Start of Block

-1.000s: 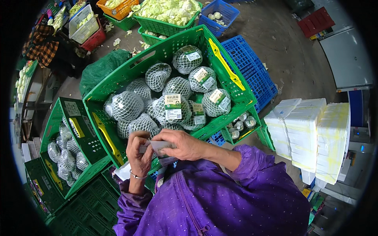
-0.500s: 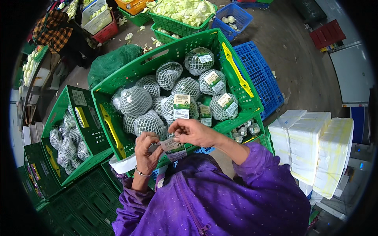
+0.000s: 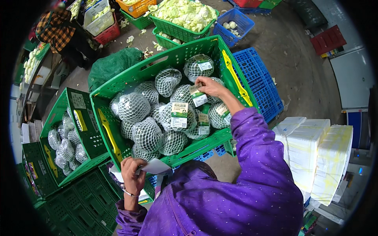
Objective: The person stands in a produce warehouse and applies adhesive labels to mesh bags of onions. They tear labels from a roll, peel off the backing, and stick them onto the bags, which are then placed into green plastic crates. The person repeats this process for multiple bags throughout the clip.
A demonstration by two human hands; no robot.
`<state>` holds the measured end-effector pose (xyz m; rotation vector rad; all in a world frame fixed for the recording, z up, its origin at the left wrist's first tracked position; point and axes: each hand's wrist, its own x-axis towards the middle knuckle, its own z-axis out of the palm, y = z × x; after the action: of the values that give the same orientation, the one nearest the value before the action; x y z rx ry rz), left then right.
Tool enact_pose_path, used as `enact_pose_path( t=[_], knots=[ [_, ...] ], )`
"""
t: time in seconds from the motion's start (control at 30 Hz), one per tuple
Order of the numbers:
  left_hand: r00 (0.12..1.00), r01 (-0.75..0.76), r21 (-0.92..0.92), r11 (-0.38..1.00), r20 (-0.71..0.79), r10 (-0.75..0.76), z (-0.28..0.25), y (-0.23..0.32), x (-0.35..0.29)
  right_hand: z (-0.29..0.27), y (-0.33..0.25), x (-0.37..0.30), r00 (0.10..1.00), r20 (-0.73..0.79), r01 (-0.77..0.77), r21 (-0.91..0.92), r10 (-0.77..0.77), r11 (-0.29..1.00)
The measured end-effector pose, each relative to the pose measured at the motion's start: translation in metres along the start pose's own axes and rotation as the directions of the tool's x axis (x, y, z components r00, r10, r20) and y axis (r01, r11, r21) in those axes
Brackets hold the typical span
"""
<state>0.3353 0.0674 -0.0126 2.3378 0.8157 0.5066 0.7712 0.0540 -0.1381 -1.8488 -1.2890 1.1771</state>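
Observation:
A large green plastic crate in front of me is filled with round produce in white foam nets; what lies inside the nets I cannot make out. Several pieces bear a beige and green label. Over the crate's right half, my right hand pinches another label by its upper edge, against or just above the netted pieces. My left hand is closed on a white strip of label backing outside the crate's near left corner.
To the left, a smaller green crate holds more netted produce. A green mesh sack and a crate of cabbage leaves lie beyond. On the right are blue crates and white foam boxes. A person in a checked shirt stands far left.
My right hand has taken the label off the strip and carried it up and right, over the produce. My left hand has moved down and left with the backing strip.

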Motion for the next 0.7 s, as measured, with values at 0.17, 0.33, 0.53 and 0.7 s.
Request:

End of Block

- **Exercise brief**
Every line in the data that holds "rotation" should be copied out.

- **Result**
`<state>` holds the measured end-effector pose (xyz m; rotation vector rad; all in a world frame fixed for the recording, z up, its origin at the left wrist's first tracked position; point and axes: each hand's wrist, its own x-axis towards the middle knuckle, its own z-axis out of the palm, y = z × x; after the action: of the values that give the same orientation, the one nearest the value before the action; x y z rx ry rz), left then right.
The measured end-effector pose, each relative to the pose measured at the motion's start: translation in metres along the start pose's own axes and rotation as the directions of the tool's x axis (x, y, z components r00, r10, r20) and y axis (r01, r11, r21) in those axes

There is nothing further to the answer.